* Raw data:

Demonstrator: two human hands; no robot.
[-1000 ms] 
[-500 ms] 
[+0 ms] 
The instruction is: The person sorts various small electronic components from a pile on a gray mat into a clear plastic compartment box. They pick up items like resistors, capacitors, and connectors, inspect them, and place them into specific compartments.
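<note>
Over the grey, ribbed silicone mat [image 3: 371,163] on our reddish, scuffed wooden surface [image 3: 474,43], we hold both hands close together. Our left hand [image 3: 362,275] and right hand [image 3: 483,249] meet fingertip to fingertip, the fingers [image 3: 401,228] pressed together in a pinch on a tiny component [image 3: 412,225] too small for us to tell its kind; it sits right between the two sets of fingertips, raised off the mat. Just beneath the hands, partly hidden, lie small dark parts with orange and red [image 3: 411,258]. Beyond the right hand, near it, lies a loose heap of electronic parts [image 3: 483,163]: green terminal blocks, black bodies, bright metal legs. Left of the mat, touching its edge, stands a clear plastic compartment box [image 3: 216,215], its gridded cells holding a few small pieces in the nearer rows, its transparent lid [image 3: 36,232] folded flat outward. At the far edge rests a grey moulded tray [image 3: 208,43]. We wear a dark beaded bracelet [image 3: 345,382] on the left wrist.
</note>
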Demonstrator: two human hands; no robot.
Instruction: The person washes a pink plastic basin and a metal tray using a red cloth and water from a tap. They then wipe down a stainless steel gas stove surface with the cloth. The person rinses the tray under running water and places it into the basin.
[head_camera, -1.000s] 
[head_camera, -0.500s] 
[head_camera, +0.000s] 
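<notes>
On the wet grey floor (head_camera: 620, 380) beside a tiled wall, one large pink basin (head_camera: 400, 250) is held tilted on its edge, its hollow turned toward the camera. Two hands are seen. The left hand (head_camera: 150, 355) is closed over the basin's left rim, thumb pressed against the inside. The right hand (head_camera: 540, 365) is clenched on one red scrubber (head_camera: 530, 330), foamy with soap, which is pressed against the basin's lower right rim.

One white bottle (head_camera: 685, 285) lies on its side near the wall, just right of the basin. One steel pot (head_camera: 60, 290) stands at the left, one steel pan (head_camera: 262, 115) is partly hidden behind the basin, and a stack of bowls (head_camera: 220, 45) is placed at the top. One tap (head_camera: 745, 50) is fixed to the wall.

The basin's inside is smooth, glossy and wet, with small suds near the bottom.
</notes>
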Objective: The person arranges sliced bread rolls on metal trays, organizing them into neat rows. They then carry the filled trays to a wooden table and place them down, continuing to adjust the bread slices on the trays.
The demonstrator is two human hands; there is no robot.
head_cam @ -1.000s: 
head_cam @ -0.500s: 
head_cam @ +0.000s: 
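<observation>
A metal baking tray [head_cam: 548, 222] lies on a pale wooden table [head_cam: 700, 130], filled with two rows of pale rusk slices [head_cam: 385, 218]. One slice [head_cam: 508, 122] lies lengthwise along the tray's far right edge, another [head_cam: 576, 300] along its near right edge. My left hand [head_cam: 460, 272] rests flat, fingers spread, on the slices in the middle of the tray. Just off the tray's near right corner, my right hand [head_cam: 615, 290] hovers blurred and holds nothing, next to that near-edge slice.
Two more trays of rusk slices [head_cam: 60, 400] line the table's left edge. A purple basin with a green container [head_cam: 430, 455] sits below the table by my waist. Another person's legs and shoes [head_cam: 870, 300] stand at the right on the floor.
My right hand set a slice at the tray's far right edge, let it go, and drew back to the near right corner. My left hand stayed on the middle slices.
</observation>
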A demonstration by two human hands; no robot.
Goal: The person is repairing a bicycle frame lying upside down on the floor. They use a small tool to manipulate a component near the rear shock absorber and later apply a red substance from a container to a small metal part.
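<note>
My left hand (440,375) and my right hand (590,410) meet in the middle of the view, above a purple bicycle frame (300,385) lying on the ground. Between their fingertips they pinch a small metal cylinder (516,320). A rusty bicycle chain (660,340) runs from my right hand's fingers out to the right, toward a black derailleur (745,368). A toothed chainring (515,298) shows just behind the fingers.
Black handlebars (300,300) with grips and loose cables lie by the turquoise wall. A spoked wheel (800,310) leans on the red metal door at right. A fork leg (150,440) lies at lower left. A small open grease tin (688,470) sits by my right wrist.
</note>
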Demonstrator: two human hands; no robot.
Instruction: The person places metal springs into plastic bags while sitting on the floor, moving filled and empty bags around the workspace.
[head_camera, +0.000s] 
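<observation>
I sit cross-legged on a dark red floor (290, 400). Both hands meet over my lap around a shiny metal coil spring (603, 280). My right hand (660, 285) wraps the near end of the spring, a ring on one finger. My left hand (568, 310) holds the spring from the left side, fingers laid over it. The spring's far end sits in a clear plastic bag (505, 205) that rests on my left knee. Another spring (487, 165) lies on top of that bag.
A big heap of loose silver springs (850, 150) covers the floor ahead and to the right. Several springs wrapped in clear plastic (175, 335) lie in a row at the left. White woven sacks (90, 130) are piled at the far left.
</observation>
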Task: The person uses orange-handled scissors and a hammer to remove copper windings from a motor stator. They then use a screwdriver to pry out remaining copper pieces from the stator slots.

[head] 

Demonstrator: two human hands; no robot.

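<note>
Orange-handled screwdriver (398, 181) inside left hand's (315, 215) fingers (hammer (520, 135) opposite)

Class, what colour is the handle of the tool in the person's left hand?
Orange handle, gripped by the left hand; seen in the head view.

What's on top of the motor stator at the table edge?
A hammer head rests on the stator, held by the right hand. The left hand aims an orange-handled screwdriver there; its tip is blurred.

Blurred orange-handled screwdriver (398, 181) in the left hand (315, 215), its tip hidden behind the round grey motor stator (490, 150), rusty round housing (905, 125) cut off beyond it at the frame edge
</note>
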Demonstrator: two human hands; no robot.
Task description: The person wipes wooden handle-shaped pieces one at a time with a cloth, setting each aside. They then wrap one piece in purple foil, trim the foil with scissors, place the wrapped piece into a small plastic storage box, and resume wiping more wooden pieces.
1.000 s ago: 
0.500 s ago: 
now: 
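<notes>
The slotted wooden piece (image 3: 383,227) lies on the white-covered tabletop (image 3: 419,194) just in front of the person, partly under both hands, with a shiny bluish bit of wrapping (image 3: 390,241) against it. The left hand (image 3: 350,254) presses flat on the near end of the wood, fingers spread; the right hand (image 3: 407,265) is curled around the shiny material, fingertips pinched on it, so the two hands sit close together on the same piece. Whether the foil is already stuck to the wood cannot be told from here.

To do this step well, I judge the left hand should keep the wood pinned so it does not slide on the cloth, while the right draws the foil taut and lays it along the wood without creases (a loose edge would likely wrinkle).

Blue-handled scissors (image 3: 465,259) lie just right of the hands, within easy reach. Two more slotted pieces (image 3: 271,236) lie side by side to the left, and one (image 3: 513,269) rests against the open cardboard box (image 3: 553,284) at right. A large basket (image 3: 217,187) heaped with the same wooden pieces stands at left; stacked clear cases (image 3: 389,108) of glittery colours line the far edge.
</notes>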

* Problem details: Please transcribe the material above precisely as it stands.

* Answer for this exercise:
Demonstrator: two human hands; no robot.
[-1000 ms] 
[-500 ms] 
[+0 ms] 
The instruction is: The person sorts various small electronic components from a pile on a gray mat into a clear plastic compartment box. They pick up items like resistors, capacitors, and connectors, inspect them, and place them into specific compartments.
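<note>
Over the grey, ribbed silicone mat [image 3: 371,163] on our reddish, scuffed wooden surface [image 3: 474,43], we hold both hands close together. Our left hand [image 3: 362,275] and right hand [image 3: 483,249] meet fingertip to fingertip, the fingers [image 3: 401,228] pressed together in a pinch on a tiny component [image 3: 412,225] too small for us to tell its kind; it sits right between the two sets of fingertips, raised off the mat. Just beneath the hands, partly hidden, lie small dark parts with orange and red [image 3: 411,258]. Beyond the right hand, near it, lies a loose heap of electronic parts [image 3: 483,163]: green terminal blocks, black bodies, bright metal legs. Left of the mat, touching its edge, stands a clear plastic compartment box [image 3: 216,215], its gridded cells holding a few small pieces in the nearer rows, its transparent lid [image 3: 36,232] folded flat outward. At the far edge rests a grey moulded tray [image 3: 208,43]. We wear a dark beaded bracelet [image 3: 345,382] on the left wrist.
</note>
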Demonstrator: two human hands; no robot.
Instruction: The person washes a pink plastic basin and a metal tray using a red cloth and water from a tap. They then wipe down a stainless steel gas stove surface with the cloth. The person rinses the tray under running water and places it into the basin.
[head_camera, -1.000s] 
[head_camera, -0.500s] 
[head_camera, +0.000s] 
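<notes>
On the wet grey floor (head_camera: 620, 380) beside a tiled wall, one large pink basin (head_camera: 400, 250) is held tilted on its edge, its hollow turned toward the camera. Two hands are seen. The left hand (head_camera: 150, 355) is closed over the basin's left rim, thumb pressed against the inside. The right hand (head_camera: 540, 365) is clenched on one red scrubber (head_camera: 530, 330), foamy with soap, which is pressed against the basin's lower right rim.

One white bottle (head_camera: 685, 285) lies on its side near the wall, just right of the basin. One steel pot (head_camera: 60, 290) stands at the left, one steel pan (head_camera: 262, 115) is partly hidden behind the basin, and a stack of bowls (head_camera: 220, 45) is placed at the top. One tap (head_camera: 745, 50) is fixed to the wall.

The basin's inside is smooth, glossy and wet, with small suds near the bottom.
</notes>
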Objective: The person arranges sliced bread rolls on metal trays, organizing them into neat rows. They then carry the filled trays to a wooden table and place them down, continuing to adjust the bread slices on the trays.
The demonstrator is two human hands; there is no robot.
head_cam @ -1.000s: 
head_cam @ -0.500s: 
head_cam @ +0.000s: 
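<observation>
A metal baking tray [head_cam: 548, 222] lies on a pale wooden table [head_cam: 700, 130], filled with two rows of pale rusk slices [head_cam: 385, 218]. One slice [head_cam: 508, 122] lies lengthwise along the tray's far right edge, another [head_cam: 576, 300] along its near right edge. My left hand [head_cam: 460, 272] rests flat, fingers spread, on the slices in the middle of the tray. Just off the tray's near right corner, my right hand [head_cam: 615, 290] hovers blurred and holds nothing, next to that near-edge slice.
Two more trays of rusk slices [head_cam: 60, 400] line the table's left edge. A purple basin with a green container [head_cam: 430, 455] sits below the table by my waist. Another person's legs and shoes [head_cam: 870, 300] stand at the right on the floor.
My right hand set a slice at the tray's far right edge, let it go, and drew back to the near right corner. My left hand stayed on the middle slices.
</observation>
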A demonstration by two human hands; no robot.
Goal: The person is repairing a bicycle frame lying upside down on the floor. They use a small tool to manipulate a component near the rear shock absorber and later apply a red substance from a container to a small metal part.
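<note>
My left hand (440,375) and my right hand (590,410) meet in the middle of the view, above a purple bicycle frame (300,385) lying on the ground. Between their fingertips they pinch a small metal cylinder (516,320). A rusty bicycle chain (660,340) runs from my right hand's fingers out to the right, toward a black derailleur (745,368). A toothed chainring (515,298) shows just behind the fingers.
Black handlebars (300,300) with grips and loose cables lie by the turquoise wall. A spoked wheel (800,310) leans on the red metal door at right. A fork leg (150,440) lies at lower left. A small open grease tin (688,470) sits by my right wrist.
</note>
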Demonstrator: two human hands; no robot.
Instruction: The person places metal springs into plastic bags while sitting on the floor, moving filled and empty bags around the workspace.
[head_camera, +0.000s] 
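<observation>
I sit cross-legged on a dark red floor (290, 400). Both hands meet over my lap around a shiny metal coil spring (603, 280). My right hand (660, 285) wraps the near end of the spring, a ring on one finger. My left hand (568, 310) holds the spring from the left side, fingers laid over it. The spring's far end sits in a clear plastic bag (505, 205) that rests on my left knee. Another spring (487, 165) lies on top of that bag.
A big heap of loose silver springs (850, 150) covers the floor ahead and to the right. Several springs wrapped in clear plastic (175, 335) lie in a row at the left. White woven sacks (90, 130) are piled at the far left.
</observation>
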Task: The person uses orange-handled scissors and a hammer to remove copper windings from a motor stator. They then use a screwdriver to pry out remaining copper pieces from the stator slots.

[head] 

Demonstrator: two human hands; no robot.

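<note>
Orange-handled screwdriver (398, 181) inside left hand's (315, 215) fingers (hammer (520, 135) opposite)

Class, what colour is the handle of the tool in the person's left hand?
Orange handle, gripped by the left hand; seen in the head view.

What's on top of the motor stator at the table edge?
A hammer head rests on the stator, held by the right hand. The left hand aims an orange-handled screwdriver there; its tip is blurred.

Blurred orange-handled screwdriver (398, 181) in the left hand (315, 215), its tip hidden behind the round grey motor stator (490, 150), rusty round housing (905, 125) cut off beyond it at the frame edge
</note>
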Demonstrator: two human hands; no robot.
Task description: The person wipes wooden handle-shaped pieces one at a time with a cloth, setting each aside. They then wrap one piece in purple foil, trim the foil with scissors, place the wrapped piece into a small plastic storage box, and resume wiping more wooden pieces.
1.000 s ago: 
0.500 s ago: 
now: 
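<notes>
The slotted wooden piece (image 3: 383,227) lies on the white-covered tabletop (image 3: 419,194) just in front of the person, partly under both hands, with a shiny bluish bit of wrapping (image 3: 390,241) against it. The left hand (image 3: 350,254) presses flat on the near end of the wood, fingers spread; the right hand (image 3: 407,265) is curled around the shiny material, fingertips pinched on it, so the two hands sit close together on the same piece. Whether the foil is already stuck to the wood cannot be told from here.

To do this step well, I judge the left hand should keep the wood pinned so it does not slide on the cloth, while the right draws the foil taut and lays it along the wood without creases (a loose edge would likely wrinkle).

Blue-handled scissors (image 3: 465,259) lie just right of the hands, within easy reach. Two more slotted pieces (image 3: 271,236) lie side by side to the left, and one (image 3: 513,269) rests against the open cardboard box (image 3: 553,284) at right. A large basket (image 3: 217,187) heaped with the same wooden pieces stands at left; stacked clear cases (image 3: 389,108) of glittery colours line the far edge.
</notes>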

There is no more to this output.